All that is needed is a count of the lines in this data that contain the word "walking".

* [Supplied material]
Segment Open

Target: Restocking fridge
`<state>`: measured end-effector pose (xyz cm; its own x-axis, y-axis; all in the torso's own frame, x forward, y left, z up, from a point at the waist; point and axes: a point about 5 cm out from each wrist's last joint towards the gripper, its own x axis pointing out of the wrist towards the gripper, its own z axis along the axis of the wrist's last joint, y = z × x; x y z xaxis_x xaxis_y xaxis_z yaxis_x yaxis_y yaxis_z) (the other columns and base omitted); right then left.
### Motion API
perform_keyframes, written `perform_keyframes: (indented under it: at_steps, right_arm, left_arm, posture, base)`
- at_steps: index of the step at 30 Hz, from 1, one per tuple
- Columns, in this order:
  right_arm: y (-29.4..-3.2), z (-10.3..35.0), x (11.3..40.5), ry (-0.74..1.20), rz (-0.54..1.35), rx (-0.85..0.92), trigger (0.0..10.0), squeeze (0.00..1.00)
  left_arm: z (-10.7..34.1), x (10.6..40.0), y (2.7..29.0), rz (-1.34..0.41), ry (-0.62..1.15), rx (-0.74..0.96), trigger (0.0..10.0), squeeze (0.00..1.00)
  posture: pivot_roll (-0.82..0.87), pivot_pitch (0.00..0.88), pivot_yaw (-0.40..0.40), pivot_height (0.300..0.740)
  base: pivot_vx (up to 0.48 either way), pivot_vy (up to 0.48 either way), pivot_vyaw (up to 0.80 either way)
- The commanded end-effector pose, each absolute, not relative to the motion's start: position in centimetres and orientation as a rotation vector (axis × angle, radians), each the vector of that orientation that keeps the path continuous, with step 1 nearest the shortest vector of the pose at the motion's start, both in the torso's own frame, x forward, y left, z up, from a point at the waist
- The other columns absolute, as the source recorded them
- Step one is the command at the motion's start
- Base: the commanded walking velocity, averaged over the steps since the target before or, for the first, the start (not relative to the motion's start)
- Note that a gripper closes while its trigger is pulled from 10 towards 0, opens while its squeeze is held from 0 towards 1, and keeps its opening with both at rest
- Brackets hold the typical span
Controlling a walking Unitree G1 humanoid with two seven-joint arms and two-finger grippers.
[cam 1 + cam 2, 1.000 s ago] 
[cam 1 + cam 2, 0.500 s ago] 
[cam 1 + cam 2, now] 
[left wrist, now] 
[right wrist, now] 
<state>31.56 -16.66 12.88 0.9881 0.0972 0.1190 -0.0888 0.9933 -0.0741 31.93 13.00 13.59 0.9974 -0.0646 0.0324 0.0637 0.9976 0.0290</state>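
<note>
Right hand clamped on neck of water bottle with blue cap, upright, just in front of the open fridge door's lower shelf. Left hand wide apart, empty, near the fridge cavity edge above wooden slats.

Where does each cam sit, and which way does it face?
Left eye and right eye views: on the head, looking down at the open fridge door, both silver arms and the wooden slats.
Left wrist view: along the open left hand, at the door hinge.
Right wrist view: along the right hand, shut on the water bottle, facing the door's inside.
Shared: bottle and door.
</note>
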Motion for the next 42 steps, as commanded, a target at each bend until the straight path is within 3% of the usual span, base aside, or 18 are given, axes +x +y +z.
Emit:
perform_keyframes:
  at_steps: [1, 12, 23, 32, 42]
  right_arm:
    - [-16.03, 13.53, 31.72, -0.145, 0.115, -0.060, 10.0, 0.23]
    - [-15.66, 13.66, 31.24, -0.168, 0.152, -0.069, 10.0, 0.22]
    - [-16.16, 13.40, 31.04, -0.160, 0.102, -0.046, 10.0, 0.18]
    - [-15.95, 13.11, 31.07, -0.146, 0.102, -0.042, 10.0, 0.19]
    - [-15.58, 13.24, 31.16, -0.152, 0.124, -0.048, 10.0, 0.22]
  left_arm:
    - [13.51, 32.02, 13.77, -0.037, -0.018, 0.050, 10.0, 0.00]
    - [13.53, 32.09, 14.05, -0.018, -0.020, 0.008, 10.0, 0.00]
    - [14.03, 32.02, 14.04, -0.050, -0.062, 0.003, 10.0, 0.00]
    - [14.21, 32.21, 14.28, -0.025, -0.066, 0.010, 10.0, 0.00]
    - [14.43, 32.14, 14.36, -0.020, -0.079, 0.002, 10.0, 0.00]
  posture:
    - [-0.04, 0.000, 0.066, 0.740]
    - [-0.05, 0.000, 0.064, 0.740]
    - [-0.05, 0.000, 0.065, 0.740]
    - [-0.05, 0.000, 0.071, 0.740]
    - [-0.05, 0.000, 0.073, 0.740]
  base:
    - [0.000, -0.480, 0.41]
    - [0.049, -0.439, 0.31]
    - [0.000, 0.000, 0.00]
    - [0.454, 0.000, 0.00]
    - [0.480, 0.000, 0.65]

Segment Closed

* [Result of this exercise]
2